* [Problem description]
After locating "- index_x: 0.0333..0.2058" in the listing below, copy that line and each one after it exactly, ending with the line that has "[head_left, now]".

---------- Task data

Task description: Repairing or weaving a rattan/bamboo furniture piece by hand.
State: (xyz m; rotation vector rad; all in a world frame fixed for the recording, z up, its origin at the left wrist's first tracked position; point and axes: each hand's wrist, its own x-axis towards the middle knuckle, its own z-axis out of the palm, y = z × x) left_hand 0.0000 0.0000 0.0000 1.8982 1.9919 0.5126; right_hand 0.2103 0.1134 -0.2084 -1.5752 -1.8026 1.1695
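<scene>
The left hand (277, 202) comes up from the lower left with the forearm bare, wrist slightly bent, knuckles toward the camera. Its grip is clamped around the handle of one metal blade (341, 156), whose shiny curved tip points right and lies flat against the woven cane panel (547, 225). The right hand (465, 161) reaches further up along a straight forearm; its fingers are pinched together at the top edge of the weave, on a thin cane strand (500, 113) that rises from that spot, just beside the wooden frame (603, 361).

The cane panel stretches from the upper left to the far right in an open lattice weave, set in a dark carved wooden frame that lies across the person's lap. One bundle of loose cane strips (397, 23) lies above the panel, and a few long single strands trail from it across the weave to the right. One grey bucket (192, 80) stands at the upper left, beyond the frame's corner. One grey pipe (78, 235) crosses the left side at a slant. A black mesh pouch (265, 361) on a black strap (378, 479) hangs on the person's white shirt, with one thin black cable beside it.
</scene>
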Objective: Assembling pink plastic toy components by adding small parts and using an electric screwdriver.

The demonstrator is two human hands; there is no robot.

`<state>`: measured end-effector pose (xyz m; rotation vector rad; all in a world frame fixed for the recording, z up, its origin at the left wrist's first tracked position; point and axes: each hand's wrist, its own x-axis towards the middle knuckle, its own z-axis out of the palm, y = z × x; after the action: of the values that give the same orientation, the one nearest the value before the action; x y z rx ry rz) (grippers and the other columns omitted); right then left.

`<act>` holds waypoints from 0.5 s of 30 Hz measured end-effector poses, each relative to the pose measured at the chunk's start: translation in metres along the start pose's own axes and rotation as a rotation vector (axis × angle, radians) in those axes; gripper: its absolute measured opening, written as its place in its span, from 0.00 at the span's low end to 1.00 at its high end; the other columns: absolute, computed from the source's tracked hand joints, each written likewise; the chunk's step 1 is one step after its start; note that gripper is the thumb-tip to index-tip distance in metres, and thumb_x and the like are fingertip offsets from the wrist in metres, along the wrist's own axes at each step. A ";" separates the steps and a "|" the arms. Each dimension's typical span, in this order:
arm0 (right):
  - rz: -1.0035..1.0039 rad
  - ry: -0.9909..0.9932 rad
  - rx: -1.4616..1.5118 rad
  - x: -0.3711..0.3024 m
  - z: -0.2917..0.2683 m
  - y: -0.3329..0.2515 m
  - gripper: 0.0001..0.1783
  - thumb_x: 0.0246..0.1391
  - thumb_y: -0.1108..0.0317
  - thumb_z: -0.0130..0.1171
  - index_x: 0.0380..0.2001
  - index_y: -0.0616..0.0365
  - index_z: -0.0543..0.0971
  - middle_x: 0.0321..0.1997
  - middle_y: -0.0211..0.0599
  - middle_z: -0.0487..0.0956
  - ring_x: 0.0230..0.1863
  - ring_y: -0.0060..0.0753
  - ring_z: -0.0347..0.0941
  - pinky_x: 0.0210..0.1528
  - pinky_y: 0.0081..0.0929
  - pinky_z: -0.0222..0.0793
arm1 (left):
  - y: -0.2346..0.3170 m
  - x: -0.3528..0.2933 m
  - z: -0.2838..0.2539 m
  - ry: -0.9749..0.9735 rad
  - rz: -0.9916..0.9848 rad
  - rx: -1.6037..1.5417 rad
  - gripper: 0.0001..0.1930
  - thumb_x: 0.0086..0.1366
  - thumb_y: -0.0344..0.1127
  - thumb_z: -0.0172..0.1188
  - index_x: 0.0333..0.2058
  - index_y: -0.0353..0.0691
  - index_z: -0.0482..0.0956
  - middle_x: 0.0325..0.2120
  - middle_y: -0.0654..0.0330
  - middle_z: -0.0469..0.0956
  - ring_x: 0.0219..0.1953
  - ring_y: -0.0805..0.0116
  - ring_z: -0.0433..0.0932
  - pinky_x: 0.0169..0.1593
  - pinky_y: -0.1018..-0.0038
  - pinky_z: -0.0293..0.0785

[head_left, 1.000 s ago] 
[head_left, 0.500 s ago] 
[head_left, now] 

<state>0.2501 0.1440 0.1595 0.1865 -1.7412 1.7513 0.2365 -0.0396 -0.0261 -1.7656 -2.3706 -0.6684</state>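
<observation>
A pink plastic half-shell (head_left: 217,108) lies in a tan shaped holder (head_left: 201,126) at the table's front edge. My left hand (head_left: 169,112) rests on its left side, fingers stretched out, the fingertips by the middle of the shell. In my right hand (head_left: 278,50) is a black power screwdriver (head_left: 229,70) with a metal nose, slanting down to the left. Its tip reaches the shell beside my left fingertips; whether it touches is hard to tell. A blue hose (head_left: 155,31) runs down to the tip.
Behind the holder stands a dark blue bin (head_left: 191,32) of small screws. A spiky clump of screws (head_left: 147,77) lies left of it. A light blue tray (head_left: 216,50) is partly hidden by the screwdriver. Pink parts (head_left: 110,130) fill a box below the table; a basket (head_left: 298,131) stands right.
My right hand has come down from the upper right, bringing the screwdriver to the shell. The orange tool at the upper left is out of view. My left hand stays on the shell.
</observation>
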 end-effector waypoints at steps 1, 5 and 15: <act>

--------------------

* [Result]
  - index_x: 0.0333..0.2058
  - index_y: -0.0353..0.0691
  - index_z: -0.0482..0.0956
  - middle_x: 0.0325..0.2120
  - middle_y: -0.0654..0.0330
  - middle_z: -0.0469..0.0956
  - ring_x: 0.0219..0.1953
  - ring_y: -0.0805..0.0116
  - ring_z: -0.0433..0.0932
  - pinky_x: 0.0169..0.1593
  - pinky_y: -0.1018..-0.0038
  - pinky_z: -0.0293..0.0785

[head_left, 1.000 s ago] 
[head_left, 0.500 s ago] 
[head_left, now] 

There is no more to this answer.